Emma knelt in the garden bed midmorning, pulling up weeds and tossing them into the bucket at her side. Sweat trickled down her neck, slipping beneath the collar of her shirt. Above the front door, the blank black eye of the camera stared down at her. She kept glancing at it. Ever since Nathan had pulled his little trick with the phone tracker, she’d felt like she was being watched at all times. It should have been easy to feel swallowed up in that big house, but she imagined him monitoring the sound of her footsteps and felt his attention on her, inescapable.
The sound of a car turning into the drive brought her twisting around. It was a blue hybrid, nearly new. JJ was behind the wheel. She parked ten feet from Emma and got out, shading her eyes. Emma stayed where she was, kneeling in the dirt.

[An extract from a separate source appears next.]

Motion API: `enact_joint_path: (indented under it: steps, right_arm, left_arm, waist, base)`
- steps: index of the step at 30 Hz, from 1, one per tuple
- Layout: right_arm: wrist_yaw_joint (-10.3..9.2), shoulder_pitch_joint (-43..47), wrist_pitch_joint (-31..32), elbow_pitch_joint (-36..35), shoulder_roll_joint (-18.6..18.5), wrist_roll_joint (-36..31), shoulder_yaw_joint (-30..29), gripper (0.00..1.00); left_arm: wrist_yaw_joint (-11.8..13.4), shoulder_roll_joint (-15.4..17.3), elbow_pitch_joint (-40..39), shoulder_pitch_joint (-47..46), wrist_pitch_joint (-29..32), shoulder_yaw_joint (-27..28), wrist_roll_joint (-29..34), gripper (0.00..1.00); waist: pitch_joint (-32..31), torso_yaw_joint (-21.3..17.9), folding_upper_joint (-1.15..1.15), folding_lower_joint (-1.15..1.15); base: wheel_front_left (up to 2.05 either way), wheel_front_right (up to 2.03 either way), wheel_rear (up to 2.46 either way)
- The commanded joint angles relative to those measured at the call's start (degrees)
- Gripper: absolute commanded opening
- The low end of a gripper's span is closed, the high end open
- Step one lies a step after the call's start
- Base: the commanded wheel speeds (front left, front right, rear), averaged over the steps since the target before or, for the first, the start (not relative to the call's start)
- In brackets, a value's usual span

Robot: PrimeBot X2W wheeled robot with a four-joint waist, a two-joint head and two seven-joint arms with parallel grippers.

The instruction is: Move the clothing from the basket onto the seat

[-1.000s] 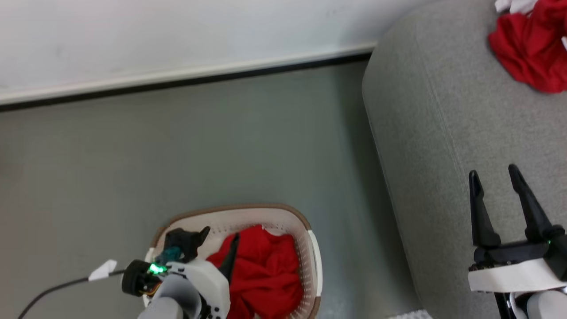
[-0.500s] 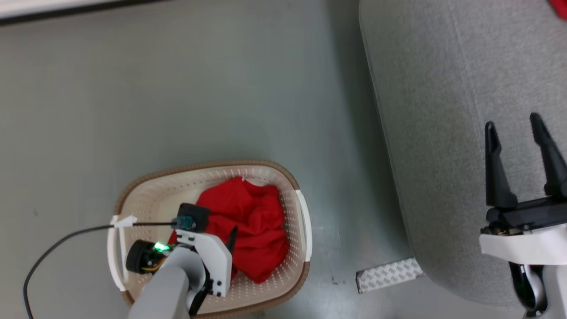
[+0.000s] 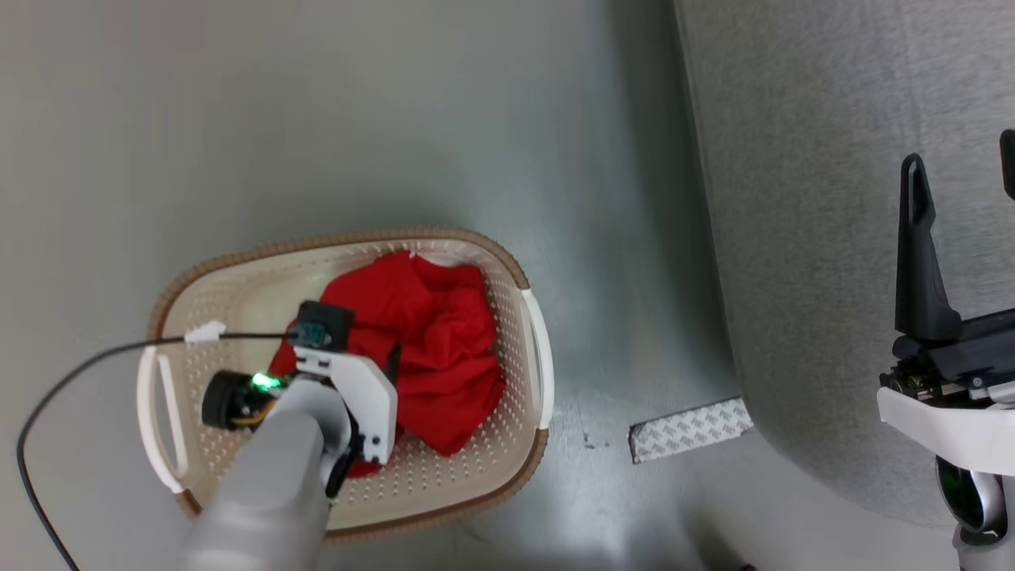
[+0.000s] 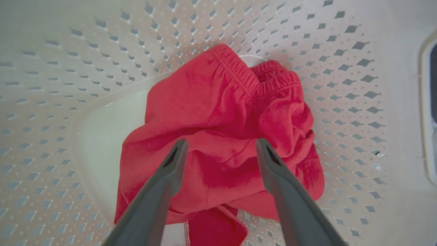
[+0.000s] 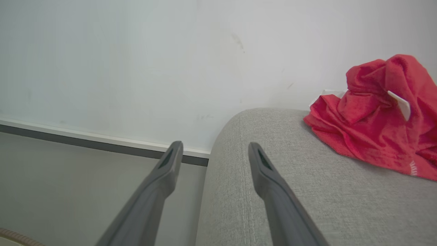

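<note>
Clothing [image 4: 205,99] lies heaped in the basket [image 4: 341,102] at twelve o'clock of the left gripper [image 4: 221,145], by far the nearer, spread wide and empty, framing the heap's six-to-twelve length, while the right gripper [image 5: 214,147], likewise spread and empty, hangs over the seat [image 5: 307,191].

Left arm: pale grey tubular forearm [image 3: 262,492]; white angular wrist bracket [image 3: 365,392] with small dark screws [image 3: 366,444]. Green LED [image 3: 262,382] lit beside a black cylindrical housing [image 3: 218,400]. Black camera block [image 3: 321,325] with teal connector [image 3: 311,336]; thin black cable [image 3: 71,373] carrying a white tag [image 3: 204,331].

Left gripper [image 4: 221,141]: dark grey tapered fingers, slotted near the tips.

Right gripper [image 5: 214,144]: same finger shape, black base, white wrist shell [image 3: 944,420].
</note>
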Motion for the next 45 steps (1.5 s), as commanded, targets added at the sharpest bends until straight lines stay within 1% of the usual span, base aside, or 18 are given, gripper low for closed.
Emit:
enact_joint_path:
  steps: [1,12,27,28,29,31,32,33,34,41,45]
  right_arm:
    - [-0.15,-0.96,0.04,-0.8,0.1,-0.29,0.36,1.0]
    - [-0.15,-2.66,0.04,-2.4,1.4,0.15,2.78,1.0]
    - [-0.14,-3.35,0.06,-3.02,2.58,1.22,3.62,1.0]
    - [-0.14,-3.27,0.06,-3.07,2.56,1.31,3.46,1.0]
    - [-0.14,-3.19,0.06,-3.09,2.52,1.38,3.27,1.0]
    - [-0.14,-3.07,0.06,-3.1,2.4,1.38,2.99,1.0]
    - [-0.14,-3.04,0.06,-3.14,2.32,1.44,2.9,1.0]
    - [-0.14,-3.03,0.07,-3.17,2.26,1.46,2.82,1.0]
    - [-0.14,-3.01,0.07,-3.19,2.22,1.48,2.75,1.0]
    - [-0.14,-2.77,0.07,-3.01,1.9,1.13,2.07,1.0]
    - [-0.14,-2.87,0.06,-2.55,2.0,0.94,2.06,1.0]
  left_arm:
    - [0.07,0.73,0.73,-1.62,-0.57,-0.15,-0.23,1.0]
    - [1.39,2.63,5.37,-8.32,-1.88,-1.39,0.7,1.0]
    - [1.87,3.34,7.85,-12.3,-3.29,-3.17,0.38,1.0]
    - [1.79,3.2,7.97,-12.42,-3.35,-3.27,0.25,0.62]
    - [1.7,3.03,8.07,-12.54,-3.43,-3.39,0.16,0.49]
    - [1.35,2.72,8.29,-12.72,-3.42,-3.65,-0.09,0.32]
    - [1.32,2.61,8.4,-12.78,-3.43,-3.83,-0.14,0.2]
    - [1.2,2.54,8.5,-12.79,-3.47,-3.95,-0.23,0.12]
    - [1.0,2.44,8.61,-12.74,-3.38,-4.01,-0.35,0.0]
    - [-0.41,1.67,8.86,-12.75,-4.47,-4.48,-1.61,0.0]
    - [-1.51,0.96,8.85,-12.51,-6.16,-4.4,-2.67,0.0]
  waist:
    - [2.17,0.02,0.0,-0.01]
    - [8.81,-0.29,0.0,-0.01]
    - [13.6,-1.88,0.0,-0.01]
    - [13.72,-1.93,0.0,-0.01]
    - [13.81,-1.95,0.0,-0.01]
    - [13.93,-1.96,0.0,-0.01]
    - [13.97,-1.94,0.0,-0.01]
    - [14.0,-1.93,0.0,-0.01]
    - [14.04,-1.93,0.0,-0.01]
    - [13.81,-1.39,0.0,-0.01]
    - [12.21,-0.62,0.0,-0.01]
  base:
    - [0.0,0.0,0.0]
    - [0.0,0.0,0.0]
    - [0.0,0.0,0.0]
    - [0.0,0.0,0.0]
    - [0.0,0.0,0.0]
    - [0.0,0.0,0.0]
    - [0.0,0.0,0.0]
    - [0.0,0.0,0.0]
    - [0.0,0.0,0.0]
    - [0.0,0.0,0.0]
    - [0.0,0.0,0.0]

“I come in peace,” she said. She pulled something from her pocket and held it up pinched between her thumb and forefinger. A key. “Nathan asked if I had keys to the carriage house. Asked me to bring them by.”
“He’s not here,” Emma said. It seemed like he never was anymore. She stood, brushing dirt from her knees. As she rose, spots appeared in her vision. She wobbled.
“Whoa,” JJ said, striding quickly over to her and reaching to take her arm. Emma yanked it away, which only made her almost topple over again, dizziness sweeping over her. JJ reached for her arm again and this time snagged it, keeping her steady. “Are you okay?”
“I’m fine,” Emma snapped, except that her vision wasn’t clearing.
“Come here. Put your head between your legs,” JJ said, guiding her firmly over to the steps. Emma sank down in the shade, not out of obedience but because if she didn’t, she was going to fall over anyway. JJ left her there, reappearing moments later with a glass of water. JJ hovered awkwardly as Emma took a sip, then handed it back.
“Thanks.”
“You should be careful. Sunstroke’s no joke,” JJ said with the fleeting edge of a smile. Emma grunted. She levered herself up to her feet, but it was a mistake—her knees went rubbery immediately.